RFR: 8253952: Work around wrong usage of ZipOutputStream.putNextEntry() in user code

Tue Oct 6 13:51:21 UTC 2020

### Summary

Work around wrong usage of `ZipOutputStream.putNextEntry()` in user code which can lead to the `ZipException "invalid
entry compressed size"`.

### Motivation

In general it is not safe to directly write a ZipEntry obtained from `ZipInputStream.getNextEntry()`,
`ZipFile.entries()`, `ZipFile.getEntry()` or `ZipFile.stream()` with `ZipOutputStream.putNextEntry()` to a
`ZipOutputStream` and then read the entries data from the `ZipInputStream` and write it to the `ZipOutputStream` as
follows:
 ZipEntry entry;
 ZipInputStream zis = new ZipInputStream(...);
 ZipOutputStream zos = new ZipOutputStream(...);
 while((entry = zis.getNextEntry()) != null) {
     zos.putNextEntry(entry);
     zis.transferTo(zos);
 }
The problem with this code is that the zip file format does not record the compression level used for deflation in its
entries.
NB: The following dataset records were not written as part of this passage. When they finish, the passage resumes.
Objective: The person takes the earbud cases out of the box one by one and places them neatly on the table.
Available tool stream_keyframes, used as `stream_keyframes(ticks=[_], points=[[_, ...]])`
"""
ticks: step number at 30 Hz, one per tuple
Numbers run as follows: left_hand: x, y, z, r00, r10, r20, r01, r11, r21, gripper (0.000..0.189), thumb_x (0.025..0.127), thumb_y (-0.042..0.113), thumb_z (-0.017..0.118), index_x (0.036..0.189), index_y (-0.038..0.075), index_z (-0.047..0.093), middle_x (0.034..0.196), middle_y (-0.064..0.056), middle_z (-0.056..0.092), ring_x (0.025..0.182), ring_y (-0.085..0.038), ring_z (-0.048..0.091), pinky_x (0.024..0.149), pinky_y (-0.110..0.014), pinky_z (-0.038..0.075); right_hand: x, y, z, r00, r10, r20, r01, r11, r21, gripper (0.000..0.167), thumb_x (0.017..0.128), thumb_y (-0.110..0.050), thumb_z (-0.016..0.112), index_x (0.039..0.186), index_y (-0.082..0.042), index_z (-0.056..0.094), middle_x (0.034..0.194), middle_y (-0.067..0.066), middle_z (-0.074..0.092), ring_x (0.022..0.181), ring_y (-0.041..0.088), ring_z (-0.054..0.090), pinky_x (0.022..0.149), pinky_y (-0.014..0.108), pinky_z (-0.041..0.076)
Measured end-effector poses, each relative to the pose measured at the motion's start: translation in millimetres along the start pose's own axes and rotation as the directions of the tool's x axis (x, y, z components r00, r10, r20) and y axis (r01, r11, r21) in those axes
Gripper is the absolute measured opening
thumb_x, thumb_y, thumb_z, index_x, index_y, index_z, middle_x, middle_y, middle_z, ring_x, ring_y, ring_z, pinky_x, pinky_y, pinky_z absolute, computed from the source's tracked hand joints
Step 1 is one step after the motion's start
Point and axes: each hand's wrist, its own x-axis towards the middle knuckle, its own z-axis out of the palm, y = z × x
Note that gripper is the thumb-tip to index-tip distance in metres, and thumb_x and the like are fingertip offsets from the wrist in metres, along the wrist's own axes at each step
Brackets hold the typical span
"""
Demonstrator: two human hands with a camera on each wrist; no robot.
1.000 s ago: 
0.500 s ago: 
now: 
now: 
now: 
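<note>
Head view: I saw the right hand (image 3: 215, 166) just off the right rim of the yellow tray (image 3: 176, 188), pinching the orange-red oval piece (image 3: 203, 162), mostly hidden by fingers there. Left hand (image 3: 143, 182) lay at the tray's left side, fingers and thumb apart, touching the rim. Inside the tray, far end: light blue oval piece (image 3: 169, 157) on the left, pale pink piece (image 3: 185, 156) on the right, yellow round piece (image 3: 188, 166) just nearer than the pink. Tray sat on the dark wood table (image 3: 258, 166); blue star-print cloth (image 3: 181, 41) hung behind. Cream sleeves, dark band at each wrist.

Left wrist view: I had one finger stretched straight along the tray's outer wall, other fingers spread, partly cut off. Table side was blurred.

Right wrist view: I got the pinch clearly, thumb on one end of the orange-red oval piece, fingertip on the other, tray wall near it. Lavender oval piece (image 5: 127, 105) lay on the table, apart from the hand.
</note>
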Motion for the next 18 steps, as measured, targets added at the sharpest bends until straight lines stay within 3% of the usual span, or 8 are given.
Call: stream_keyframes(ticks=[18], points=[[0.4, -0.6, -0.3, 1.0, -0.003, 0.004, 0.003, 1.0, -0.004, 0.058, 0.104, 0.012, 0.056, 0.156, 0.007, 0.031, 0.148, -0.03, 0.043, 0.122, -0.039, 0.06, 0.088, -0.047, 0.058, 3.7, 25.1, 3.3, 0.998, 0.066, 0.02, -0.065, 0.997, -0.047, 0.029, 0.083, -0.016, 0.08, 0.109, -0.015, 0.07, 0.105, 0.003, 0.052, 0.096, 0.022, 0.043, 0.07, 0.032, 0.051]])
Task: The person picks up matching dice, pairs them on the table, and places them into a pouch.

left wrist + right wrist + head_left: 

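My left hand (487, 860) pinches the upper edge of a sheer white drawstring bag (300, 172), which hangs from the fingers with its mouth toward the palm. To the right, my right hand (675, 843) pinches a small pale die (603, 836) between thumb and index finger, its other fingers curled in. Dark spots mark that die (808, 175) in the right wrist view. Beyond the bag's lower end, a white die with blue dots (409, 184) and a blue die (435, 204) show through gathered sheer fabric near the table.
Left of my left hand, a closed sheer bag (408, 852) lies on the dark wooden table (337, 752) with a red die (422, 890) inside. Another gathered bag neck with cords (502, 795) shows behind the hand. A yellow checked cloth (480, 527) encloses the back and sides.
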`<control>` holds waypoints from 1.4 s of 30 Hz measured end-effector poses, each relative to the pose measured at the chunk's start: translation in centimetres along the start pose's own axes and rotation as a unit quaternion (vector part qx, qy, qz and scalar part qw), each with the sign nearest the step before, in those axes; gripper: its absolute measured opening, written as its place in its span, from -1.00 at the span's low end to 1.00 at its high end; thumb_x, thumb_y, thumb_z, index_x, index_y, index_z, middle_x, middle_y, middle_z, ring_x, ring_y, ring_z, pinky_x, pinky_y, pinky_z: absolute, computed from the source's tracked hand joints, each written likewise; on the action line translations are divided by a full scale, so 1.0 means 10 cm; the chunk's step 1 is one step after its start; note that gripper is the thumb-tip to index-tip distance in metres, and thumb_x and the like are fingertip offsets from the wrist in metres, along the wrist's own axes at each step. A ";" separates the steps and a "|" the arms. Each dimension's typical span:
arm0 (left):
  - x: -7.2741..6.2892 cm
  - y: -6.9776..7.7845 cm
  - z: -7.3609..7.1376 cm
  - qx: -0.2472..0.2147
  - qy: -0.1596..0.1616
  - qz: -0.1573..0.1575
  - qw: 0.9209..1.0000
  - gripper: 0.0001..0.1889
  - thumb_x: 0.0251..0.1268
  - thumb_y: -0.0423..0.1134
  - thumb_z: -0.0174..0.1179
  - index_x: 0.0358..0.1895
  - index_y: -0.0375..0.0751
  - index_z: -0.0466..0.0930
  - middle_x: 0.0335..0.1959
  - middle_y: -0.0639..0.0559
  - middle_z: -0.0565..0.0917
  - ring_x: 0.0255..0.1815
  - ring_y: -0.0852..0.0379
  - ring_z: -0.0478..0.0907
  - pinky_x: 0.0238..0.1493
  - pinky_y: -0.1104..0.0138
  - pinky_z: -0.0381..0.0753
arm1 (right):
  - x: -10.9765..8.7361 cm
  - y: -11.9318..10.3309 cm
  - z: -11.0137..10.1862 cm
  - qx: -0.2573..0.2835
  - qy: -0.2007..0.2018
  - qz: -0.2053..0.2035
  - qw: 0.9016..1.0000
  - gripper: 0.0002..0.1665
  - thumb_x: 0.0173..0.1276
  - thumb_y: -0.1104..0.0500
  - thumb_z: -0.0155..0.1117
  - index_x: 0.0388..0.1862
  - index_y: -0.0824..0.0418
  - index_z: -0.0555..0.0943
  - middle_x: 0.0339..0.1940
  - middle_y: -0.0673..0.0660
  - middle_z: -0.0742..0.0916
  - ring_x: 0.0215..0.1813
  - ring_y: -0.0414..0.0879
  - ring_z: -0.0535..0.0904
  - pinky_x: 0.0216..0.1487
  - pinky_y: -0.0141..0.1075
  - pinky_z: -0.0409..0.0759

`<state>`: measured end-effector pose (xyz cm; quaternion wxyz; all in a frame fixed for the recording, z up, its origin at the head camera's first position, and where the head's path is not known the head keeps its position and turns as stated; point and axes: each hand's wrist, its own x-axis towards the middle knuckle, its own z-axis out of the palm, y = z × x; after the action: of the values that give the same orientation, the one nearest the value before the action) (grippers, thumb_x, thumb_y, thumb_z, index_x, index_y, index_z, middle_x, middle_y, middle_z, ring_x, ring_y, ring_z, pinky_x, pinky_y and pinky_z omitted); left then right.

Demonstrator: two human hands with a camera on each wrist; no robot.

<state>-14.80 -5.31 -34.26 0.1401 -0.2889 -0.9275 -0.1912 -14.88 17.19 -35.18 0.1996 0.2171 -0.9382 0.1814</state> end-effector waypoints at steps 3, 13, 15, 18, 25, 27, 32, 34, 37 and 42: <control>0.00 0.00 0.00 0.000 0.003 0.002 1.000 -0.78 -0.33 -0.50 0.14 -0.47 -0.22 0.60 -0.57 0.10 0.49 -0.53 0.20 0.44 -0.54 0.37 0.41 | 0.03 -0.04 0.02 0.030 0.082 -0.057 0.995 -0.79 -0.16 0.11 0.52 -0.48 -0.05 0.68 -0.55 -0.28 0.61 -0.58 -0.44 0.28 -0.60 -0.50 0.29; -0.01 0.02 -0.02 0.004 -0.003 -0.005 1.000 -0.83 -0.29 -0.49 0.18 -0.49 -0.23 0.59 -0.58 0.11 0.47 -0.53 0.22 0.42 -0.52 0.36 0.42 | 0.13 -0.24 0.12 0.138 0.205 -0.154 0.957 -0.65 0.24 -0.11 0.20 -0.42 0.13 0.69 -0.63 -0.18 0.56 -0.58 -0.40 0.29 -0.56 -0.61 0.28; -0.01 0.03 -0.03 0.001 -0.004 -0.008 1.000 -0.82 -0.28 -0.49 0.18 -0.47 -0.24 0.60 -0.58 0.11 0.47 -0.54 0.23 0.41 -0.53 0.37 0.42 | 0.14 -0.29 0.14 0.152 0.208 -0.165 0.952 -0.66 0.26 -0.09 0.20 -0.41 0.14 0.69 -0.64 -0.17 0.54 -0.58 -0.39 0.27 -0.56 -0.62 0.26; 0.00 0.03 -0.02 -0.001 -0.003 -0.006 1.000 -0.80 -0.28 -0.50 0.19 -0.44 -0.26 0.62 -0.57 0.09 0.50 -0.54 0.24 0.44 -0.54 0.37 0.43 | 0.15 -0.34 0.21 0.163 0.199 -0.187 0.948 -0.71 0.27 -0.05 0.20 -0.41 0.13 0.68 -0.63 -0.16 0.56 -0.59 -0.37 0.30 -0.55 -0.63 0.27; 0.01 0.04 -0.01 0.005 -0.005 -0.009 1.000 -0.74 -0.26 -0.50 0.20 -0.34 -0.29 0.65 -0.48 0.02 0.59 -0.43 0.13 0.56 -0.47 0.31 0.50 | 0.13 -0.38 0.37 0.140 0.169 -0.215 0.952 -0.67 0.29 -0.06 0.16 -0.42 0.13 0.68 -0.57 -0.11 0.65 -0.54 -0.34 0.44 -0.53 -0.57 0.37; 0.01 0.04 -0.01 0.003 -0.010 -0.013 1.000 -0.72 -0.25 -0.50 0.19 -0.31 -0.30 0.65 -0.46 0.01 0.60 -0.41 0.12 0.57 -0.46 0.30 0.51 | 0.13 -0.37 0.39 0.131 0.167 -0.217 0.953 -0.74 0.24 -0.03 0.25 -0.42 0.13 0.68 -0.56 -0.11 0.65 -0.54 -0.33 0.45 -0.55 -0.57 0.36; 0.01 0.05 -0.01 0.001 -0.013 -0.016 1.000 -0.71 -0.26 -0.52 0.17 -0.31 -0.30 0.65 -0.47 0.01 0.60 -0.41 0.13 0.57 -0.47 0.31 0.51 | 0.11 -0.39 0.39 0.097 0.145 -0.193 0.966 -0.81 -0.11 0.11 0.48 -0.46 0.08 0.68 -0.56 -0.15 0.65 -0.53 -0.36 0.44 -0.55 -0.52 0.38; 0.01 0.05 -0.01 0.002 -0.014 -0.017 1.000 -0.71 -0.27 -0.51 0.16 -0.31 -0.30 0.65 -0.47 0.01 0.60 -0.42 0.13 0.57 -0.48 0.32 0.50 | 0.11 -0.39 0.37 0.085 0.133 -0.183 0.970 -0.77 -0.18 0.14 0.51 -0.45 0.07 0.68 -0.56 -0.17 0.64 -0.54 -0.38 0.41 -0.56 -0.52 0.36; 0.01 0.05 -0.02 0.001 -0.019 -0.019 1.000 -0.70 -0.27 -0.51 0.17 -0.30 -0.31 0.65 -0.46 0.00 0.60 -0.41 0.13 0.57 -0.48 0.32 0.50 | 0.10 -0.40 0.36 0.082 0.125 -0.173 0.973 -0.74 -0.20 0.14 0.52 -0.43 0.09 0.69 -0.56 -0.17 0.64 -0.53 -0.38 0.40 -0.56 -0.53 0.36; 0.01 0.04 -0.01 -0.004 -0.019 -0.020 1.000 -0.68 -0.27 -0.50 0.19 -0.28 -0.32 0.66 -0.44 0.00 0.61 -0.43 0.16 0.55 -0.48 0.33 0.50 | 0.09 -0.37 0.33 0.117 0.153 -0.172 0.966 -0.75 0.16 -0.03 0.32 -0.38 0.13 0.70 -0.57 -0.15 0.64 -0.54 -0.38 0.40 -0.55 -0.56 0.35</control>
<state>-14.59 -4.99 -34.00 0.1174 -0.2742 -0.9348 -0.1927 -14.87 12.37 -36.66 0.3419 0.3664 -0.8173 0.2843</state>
In general, it doesn't even mandate a predefined compression ratio per compression level. Therefore the
compressed size recorded in a `ZipEntry` read from a zip file might differ from the new compressed size produced by the
receiving `ZipOutputStream`. Such a difference will result in a `ZipException` with the following message:
 java.util.zip.ZipException: invalid entry compressed size (expected 12 but got 7 bytes)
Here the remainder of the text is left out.